Analyze current PostgreSQL disk I/O usage in Azure and compare with what's available in GCP

Goal

The main goal of the ticket is to understand whether the (vendor-provided) disk performance in GCP is adequate enough given the current, observed I/O load on Azure (PostgreSQL master).

It is not a goal to characterize GCP performance or compare with Azure performance. But to find whether theoretical GCP disk performance is enough, based on a deep understanding of the measured performance in Azure.

TLDR; there's a Conclusions section towards the end.

Method

First, real I/O needs to be captured on Azure master server (postgres-02.db.prd.gitlab.com). To do this, iotop was used between August 1st, 22:28:37 and August 2nd, 08:45:21 (UTC). iotop was asked to sample I/O every second, filtering by PostgreSQL-only processes and stats where captured to a file.

Later the file was imported into an offline PostgreSQL database where data cleanup was performed. Based on this data, a series of materialized views, functions and queries where created to obtain the data. Graphs shown below were generated with LibreOffice Calc.

At the end of the ticket description there's the code used to perform this, so that results may be reproduced.

Results

Read I/O

GCP SSD PD with 5TB disk and more than 32 vCPUs are supposed to deliver up to 800MB/s sustained reads.

At a 1-second granularity, read I/O performance, measured in MB/s, observed in Azure over the 10h+ measured period was:

The first observation is that there are a few peaks that reach more than GCP's disk capability (800MB/s). However, most of the workload fits very comfortably under this disk limit. A "zoom" of the capacity above 800:

Visual inspection reveals a dozen or two peaks. Detail inspection via SQL delivers a total of 101 seconds (spread across the 10h+ hours, i.e. a 0.28%) where the read I/O was above 800MB/s. The maximum I/O read on any given second was 1045MB/s.

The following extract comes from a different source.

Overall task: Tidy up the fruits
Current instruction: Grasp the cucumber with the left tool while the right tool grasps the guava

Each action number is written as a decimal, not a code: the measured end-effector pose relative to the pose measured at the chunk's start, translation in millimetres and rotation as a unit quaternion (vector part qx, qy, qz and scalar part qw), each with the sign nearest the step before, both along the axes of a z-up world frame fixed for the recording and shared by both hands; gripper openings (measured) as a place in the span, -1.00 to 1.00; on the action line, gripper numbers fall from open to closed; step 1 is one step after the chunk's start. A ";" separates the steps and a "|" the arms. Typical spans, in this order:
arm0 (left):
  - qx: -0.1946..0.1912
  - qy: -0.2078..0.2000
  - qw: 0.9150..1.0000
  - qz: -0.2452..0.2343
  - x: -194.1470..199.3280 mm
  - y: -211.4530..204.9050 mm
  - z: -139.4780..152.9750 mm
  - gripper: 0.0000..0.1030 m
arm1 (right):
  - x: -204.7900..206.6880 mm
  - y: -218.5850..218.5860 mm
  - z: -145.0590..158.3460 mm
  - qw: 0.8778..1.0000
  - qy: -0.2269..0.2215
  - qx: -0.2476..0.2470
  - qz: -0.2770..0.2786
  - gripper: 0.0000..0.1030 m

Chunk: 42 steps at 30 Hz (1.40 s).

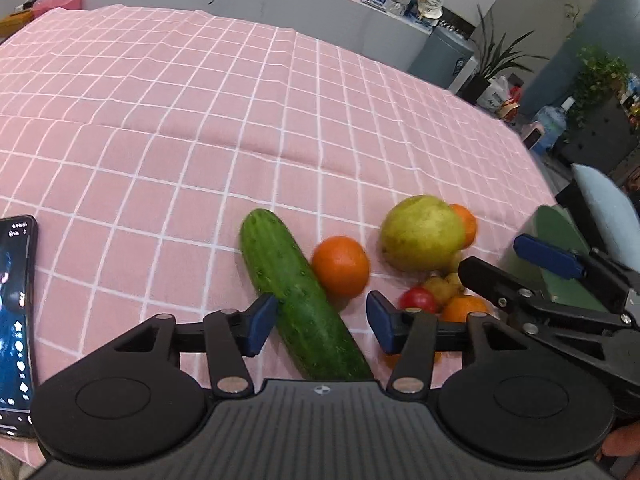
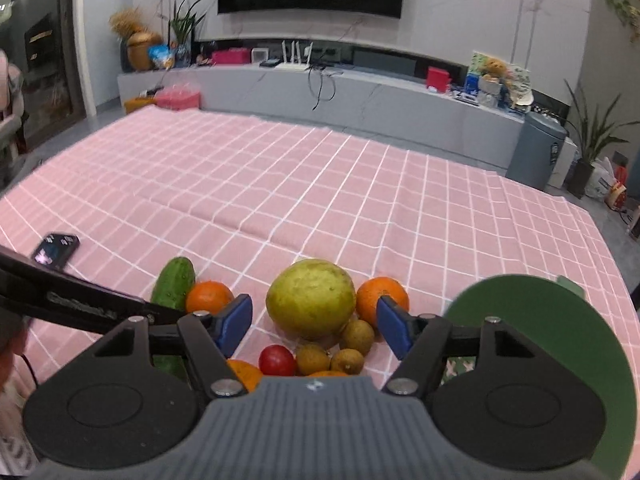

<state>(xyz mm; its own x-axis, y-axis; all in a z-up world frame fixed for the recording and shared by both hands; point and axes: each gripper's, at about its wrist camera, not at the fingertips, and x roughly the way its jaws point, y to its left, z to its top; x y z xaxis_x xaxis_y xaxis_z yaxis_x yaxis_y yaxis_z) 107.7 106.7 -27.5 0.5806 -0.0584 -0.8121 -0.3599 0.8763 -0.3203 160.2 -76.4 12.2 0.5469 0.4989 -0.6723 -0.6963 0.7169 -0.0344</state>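
Note:
A pile of fruit lies on the pink checked tablecloth (image 1: 160, 120). In the left wrist view my left gripper (image 1: 322, 322) is open, its pads on either side of a green cucumber (image 1: 304, 304), with an orange (image 1: 340, 266) just beyond. A large yellow-green pear (image 1: 420, 234) lies to the right. In the right wrist view my right gripper (image 2: 316, 328) is open over the pear (image 2: 310, 298), a red tomato (image 2: 277, 360), three small brown fruits (image 2: 346, 350) and oranges (image 2: 382, 294). A green plate (image 2: 560, 340) sits at the right.
A phone (image 1: 14, 320) lies on the cloth at the left; it also shows in the right wrist view (image 2: 56, 249). The right gripper's arm (image 1: 560, 292) shows at the right of the left wrist view. A grey TV console (image 2: 360, 96) stands beyond the table.

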 end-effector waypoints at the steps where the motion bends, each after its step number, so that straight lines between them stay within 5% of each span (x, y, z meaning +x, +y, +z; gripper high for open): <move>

The question is: is this important? The way I/O works is that I/O that cannot be immediately fulfilled by the disk, will be queued. So if at a given second the I/O is greater than what the disk can deliver, its excess will need to be absorbed "within the next second(s)". So let's do some SQL queries based on window functions to aggregate and average I/O over different periods of time, to see how quickly (or slowly) these peaks are absorbed.

2-second averaged I/O:

Visual inspection reveals that peaks over 800MB/s (over 2 seconds) have been reduced (to just 9). Looks good, it means that peaks over 800MB/s are brief, and thus can be accommodated after a 1-second or few seconds wait. Indeed, peaks have very clear delta-shapes.

If we average over 10-seconds period:

We can see that no longer peaks over 800MB/s exists, and all I/O is perfectly handled by the GCP disk.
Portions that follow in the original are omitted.